Try it: The entire listing below is to be written out exactly, minus the pictures.

Recorded information:

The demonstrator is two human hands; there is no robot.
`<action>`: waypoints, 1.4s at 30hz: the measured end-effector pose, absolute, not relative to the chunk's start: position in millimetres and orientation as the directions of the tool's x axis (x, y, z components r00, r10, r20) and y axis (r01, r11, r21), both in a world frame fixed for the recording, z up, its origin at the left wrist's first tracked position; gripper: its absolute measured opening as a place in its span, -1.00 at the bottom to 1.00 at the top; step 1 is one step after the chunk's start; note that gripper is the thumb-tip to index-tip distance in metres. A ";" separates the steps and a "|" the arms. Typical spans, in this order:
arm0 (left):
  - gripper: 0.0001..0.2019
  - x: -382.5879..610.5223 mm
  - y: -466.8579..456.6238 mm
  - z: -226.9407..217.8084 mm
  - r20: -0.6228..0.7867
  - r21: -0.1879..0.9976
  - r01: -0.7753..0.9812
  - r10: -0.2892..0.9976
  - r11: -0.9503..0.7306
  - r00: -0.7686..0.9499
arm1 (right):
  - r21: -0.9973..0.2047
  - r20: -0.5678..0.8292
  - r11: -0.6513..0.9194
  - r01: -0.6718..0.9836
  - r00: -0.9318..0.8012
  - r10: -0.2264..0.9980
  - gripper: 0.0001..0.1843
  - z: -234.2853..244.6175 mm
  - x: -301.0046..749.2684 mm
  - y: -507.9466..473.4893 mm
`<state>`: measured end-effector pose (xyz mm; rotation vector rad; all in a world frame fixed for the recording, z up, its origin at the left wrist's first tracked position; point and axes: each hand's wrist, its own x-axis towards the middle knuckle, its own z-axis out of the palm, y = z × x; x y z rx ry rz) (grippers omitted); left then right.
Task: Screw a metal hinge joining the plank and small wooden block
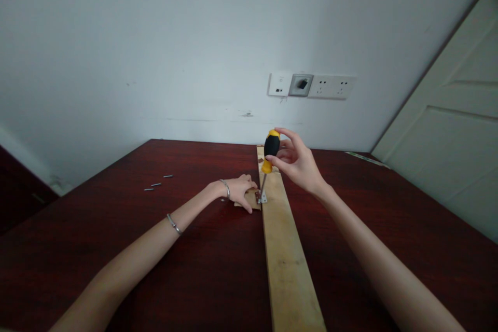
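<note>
A screwdriver (271,146) with a black and yellow handle stands nearly upright in the head view, its shaft slanting down to a small metal hinge (263,197). My right hand (294,160) is closed on the handle, index finger near the top and thumb lower down. The hinge lies at the left edge of a long wooden plank (286,249). Against that edge is a small flat tan piece (253,200), which looks like wood or cardboard. My left hand (241,190) holds it down, thumb on the near side and fingers on the far side. Whether a screw sits under the tip is too small to tell.
Several thin metal pins or screws (155,184) lie on the dark red tabletop (187,264) to the left. A white wall with a row of sockets (332,86) rises behind the table. A pale panelled door (459,114) stands at the right.
</note>
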<state>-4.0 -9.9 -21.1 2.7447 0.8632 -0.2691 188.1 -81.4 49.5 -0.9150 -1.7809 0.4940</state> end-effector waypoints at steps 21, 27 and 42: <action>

Solution to this exercise:
The demonstrator is two human hands; there is no robot.
`<action>`: waypoints, 1.4s at 30hz: the measured end-effector pose, absolute, not relative to the chunk's start: position in millimetres and orientation as the directions of the tool's x axis (x, y, z components r00, r10, r20) and y axis (r01, r11, r21), both in a world frame fixed for the recording, z up, its origin at the left wrist's first tracked position; gripper: its absolute measured opening as a place in its span, -1.00 at the bottom to 1.00 at the top; step 1 is one step after the chunk's start; note that gripper is the thumb-tip to index-tip distance in metres. A ";" separates the steps and a "|" the arms. Typical spans, in this order:
arm0 (left):
  - gripper: 0.0001..0.2019
  - x: -382.5879..610.5223 mm
  - y: -466.8579..456.6238 mm
  - z: -226.9407..217.8084 mm
  - r20: -0.6228..0.7867
  - r21: -0.1879..0.9976
  - r01: -0.7753..0.9812
  - r10: -0.2892..0.9976
  - r11: -0.9503..0.7306
  - r00: -0.7686..0.9499
arm1 (right):
  - r21: -0.9973..0.2047
  - r20: -0.5678..0.8292
  - r11: -0.6513..0.9194
  - r01: -0.6718..0.9836
  - r00: -0.9318..0.8012
  - r10: -0.2264..0.9980
  - gripper: 0.0001..0.1843
  - z: -234.2853..244.6175 mm
  - x: -301.0046..749.2684 mm
  - y: -507.9466..473.4893 mm
`<state>`: measured end-effector pose (xyz mm; rotation vector rad; all in a world frame fixed for the recording, z up, its origin at the left wrist's first tracked position; point and axes: each hand's wrist, its own x-axis towards the middle knuckle, its own z-axis out of the palm, y = z × x; x y z rx ry rz) (grippers omitted); left then right.
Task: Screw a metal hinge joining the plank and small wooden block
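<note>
A screwdriver (271,146) with a black and yellow handle stands nearly upright in the head view, its shaft slanting down to a small metal hinge (263,197). My right hand (294,160) is closed on the handle, index finger near the top and thumb lower down. The hinge lies at the left edge of a long wooden plank (286,249). Against that edge is a small flat tan piece (253,200), which looks like wood or cardboard. My left hand (241,190) holds it down, thumb on the near side and fingers on the far side. Whether a screw sits under the tip is too small to tell.
Several thin metal pins or screws (155,184) lie on the dark red tabletop (187,264) to the left. A white wall with a row of sockets (332,86) rises behind the table. A pale panelled door (459,114) stands at the right.
</note>
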<state>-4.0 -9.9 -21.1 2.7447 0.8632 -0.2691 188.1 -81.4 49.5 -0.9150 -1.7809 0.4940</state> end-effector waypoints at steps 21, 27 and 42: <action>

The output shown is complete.